Adelaide Uni VC warns of looming disaster if dereg defeated
Tuesday, 8 July 2014
University of Adelaide Vice-Chancellor and President, Professor Warren Bebbington, said that budget cuts to universities would have been inevitable whichever government was in power but deregulation will enable the sector to deal with the fallout.
Speaking at the Sydney Institute today, Professor Bebbington said that deregulation had become confused with the budget cuts.
"Deregulation is now supported by most of the university peak bodies. Blocking the legislation while there are still cuts in the budget would be a disaster. It would only accelerate the slow starvation of our universities, producing a dire, fiscal famine," he said.
"Our universities have been shackled to regulatory uniformity for two generations, with government regulation of degree types, student numbers, and fees," he said. "In 2012, caps on student numbers were lifted but without the fee flexibility to keep pace with costs, many universities had no choice but to endlessly expand enrolments.
"Deregulation could have happened without cuts, and if the Senate is not careful cuts may now happen without deregulation."
The Vice-Chancellor said that comparisons with higher education in the US had distorted the public debate.
"'Americanization' has become a pejorative term," said Professor Bebbington. "By any measure, the American university system is preeminent in the world. It offers an array of quality and choice that makes the Australian university landscape monochrome by comparison."

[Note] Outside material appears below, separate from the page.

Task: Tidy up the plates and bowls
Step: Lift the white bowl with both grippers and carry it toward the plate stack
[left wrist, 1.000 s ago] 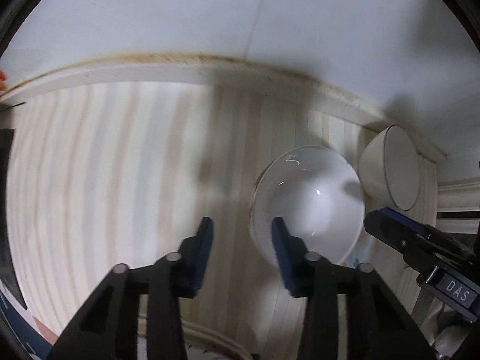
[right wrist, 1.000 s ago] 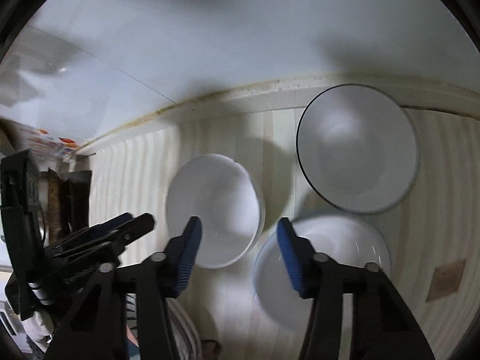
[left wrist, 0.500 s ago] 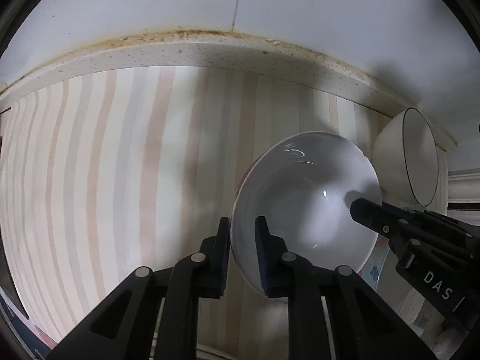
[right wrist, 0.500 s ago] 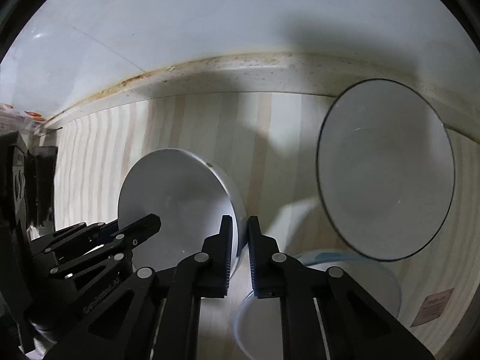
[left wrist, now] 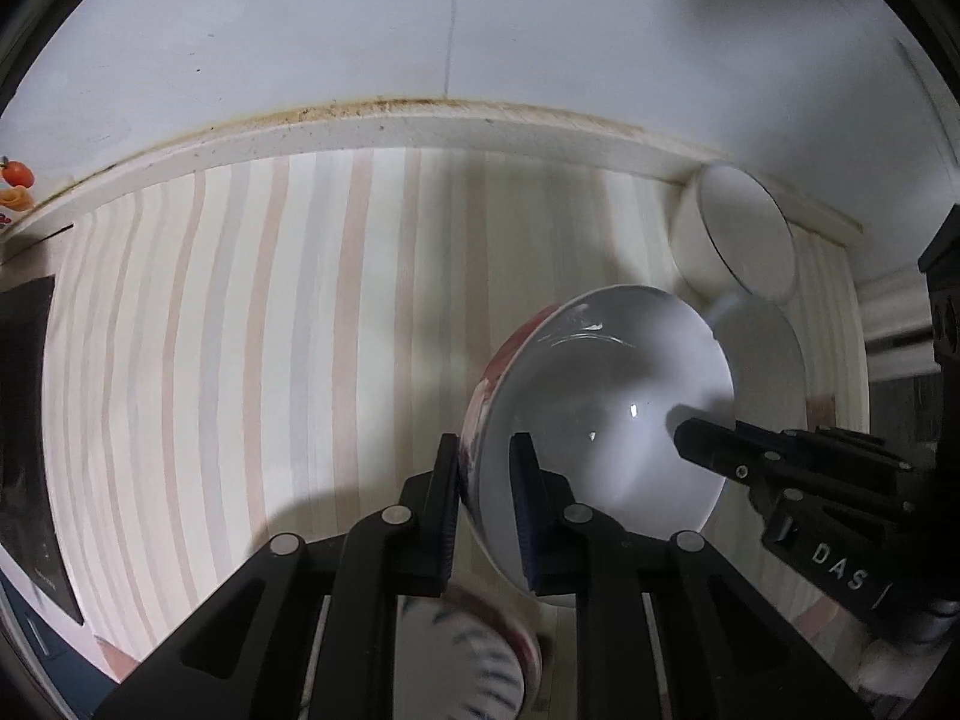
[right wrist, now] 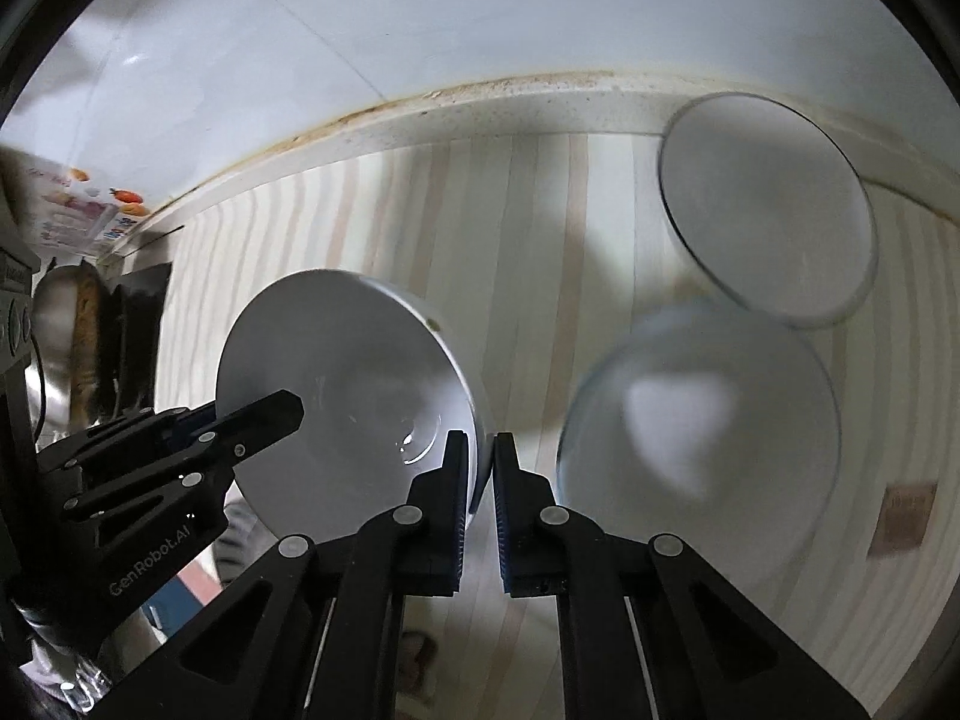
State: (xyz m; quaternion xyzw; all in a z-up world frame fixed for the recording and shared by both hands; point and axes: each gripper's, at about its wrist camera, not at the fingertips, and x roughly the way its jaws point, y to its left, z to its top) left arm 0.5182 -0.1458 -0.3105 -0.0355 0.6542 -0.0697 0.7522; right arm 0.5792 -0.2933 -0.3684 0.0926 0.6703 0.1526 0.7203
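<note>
A white bowl (left wrist: 606,414) with a red-patterned outside is held between both grippers, raised above the striped counter. My left gripper (left wrist: 485,468) is shut on its left rim. My right gripper (right wrist: 479,468) is shut on the opposite rim of the same bowl (right wrist: 342,396). The right gripper's fingers (left wrist: 720,450) show in the left wrist view, and the left gripper's fingers (right wrist: 258,420) show in the right wrist view. A white bowl with a dark rim line (right wrist: 768,210) sits by the back wall. A shallow bluish-rimmed bowl (right wrist: 708,432) sits in front of it.
The striped counter (left wrist: 240,330) ends at a stained wall ledge (left wrist: 360,120). A black appliance (left wrist: 24,420) stands at the left edge. Packets and dark items (right wrist: 78,222) crowd the far left. A patterned dish (left wrist: 474,654) lies below the left gripper. A brown sticker (right wrist: 906,516) lies on the counter's right.
Both grippers closed on the white bowl's opposite rims, then lifted and tilted it off the counter. The view has pulled back from the wall.
</note>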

Public university fees in the US in 2012 averaged $8,240 per annum while two-thirds of US students receive scholarships, tuition discounts or financial aid, and the average college graduate debt is $28,000.
"The real problem in the US is with dropouts. They end up in lower-paid work: they suffer hardship and often default on their loans," Professor Bebbington said. "This cannot happen in Australia⎯thanks to the HECS income threshold.
"No vice-chancellor, indeed no academic, wants to see students burdened unnecessarily. Spiraling fees could easily fracture the goodwill that has traditionally existed between universities and their communities," he said.
"However the proposed imposition of charging Australian student loans at the variable government bond rate from the commencement of their studies would breach a basic principle of HECS," he said.
"It would mean many would never be able to fully repay their university debt. Such a policy must absolutely be rethought before it becomes law."